# Task item
Output all of the data below without changing a word, and exclude the pictures.

# Dataset extract
++++

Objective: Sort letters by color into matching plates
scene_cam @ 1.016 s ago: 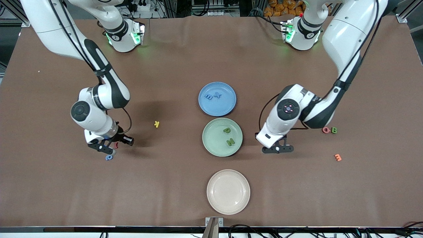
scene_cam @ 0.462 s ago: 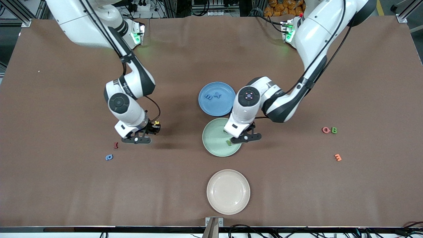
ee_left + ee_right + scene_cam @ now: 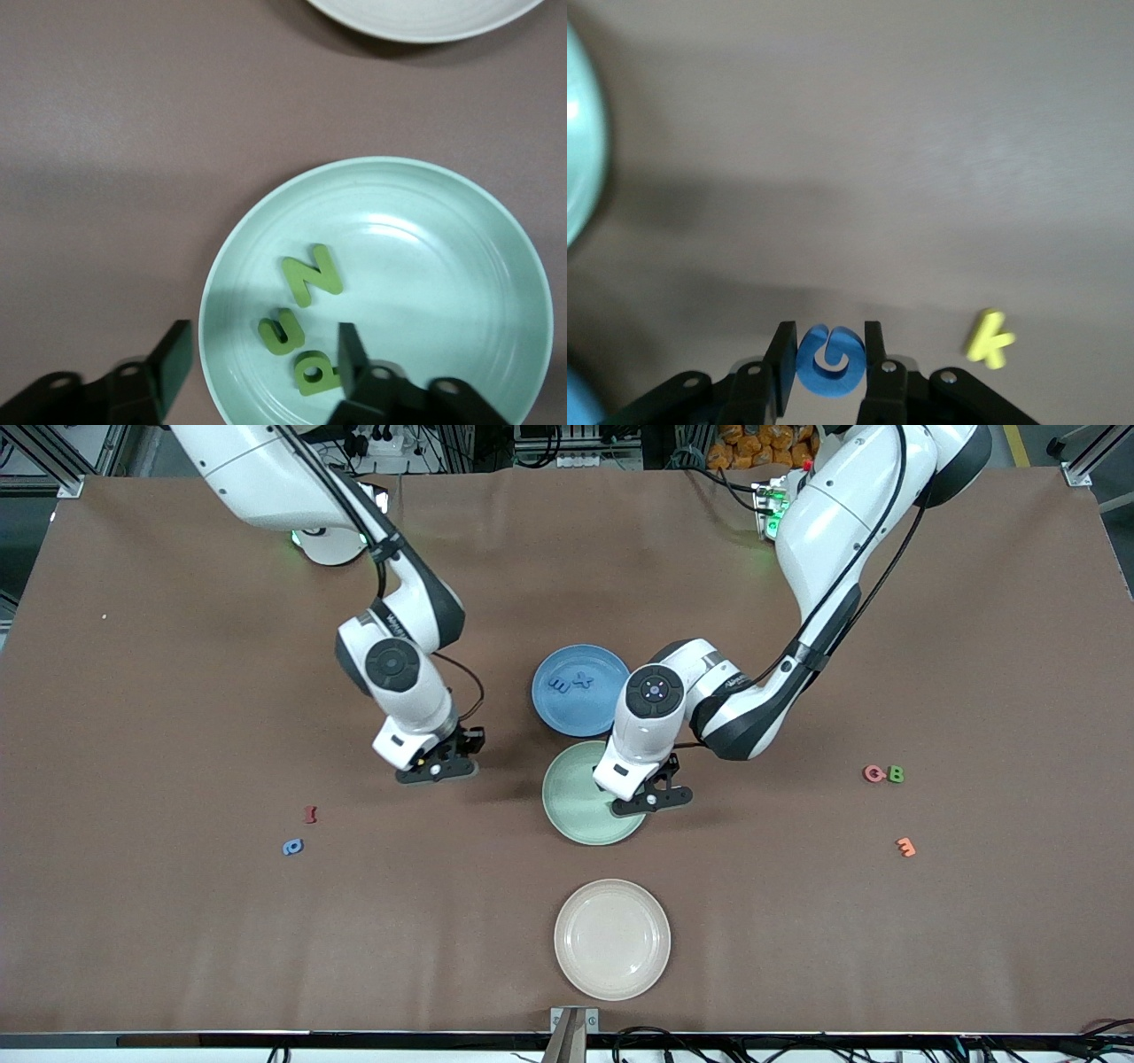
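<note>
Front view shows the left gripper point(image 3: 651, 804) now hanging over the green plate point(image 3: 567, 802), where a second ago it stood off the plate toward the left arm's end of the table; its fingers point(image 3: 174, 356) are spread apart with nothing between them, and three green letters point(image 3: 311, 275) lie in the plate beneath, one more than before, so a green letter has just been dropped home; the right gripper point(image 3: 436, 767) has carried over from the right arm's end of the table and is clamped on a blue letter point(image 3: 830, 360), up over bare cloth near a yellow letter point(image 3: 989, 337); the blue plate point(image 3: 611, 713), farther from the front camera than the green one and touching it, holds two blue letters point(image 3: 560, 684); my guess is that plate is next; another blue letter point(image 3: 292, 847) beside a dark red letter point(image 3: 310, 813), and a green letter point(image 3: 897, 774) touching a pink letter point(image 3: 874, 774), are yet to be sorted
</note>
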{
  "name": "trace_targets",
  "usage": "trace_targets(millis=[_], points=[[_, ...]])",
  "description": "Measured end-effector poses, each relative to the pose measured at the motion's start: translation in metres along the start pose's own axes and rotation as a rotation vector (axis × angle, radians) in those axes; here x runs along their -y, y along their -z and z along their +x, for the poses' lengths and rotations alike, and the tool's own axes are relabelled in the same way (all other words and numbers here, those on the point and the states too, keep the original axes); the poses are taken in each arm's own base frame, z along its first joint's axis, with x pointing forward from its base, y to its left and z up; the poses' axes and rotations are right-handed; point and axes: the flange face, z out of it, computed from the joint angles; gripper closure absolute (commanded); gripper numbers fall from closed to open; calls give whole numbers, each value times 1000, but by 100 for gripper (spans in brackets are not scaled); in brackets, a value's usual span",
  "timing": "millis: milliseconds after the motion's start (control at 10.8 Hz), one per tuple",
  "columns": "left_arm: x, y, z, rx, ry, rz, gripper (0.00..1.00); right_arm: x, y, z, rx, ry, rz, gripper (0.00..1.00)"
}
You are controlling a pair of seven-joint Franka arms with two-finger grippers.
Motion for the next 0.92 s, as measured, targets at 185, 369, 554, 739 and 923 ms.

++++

# Task result
Objective: Sort letters by color into matching plates
scene_cam @ 1.016 s ago: 
scene_cam @ 0.462 s ago: 
ee_left + ee_right + scene_cam @ now: 
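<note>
Front view shows the left gripper point(image 3: 651, 804) now hanging over the green plate point(image 3: 567, 802), where a second ago it stood off the plate toward the left arm's end of the table; its fingers point(image 3: 174, 356) are spread apart with nothing between them, and three green letters point(image 3: 311, 275) lie in the plate beneath, one more than before, so a green letter has just been dropped home; the right gripper point(image 3: 436, 767) has carried over from the right arm's end of the table and is clamped on a blue letter point(image 3: 830, 360), up over bare cloth near a yellow letter point(image 3: 989, 337); the blue plate point(image 3: 611, 713), farther from the front camera than the green one and touching it, holds two blue letters point(image 3: 560, 684); my guess is that plate is next; another blue letter point(image 3: 292, 847) beside a dark red letter point(image 3: 310, 813), and a green letter point(image 3: 897, 774) touching a pink letter point(image 3: 874, 774), are yet to be sorted
</note>
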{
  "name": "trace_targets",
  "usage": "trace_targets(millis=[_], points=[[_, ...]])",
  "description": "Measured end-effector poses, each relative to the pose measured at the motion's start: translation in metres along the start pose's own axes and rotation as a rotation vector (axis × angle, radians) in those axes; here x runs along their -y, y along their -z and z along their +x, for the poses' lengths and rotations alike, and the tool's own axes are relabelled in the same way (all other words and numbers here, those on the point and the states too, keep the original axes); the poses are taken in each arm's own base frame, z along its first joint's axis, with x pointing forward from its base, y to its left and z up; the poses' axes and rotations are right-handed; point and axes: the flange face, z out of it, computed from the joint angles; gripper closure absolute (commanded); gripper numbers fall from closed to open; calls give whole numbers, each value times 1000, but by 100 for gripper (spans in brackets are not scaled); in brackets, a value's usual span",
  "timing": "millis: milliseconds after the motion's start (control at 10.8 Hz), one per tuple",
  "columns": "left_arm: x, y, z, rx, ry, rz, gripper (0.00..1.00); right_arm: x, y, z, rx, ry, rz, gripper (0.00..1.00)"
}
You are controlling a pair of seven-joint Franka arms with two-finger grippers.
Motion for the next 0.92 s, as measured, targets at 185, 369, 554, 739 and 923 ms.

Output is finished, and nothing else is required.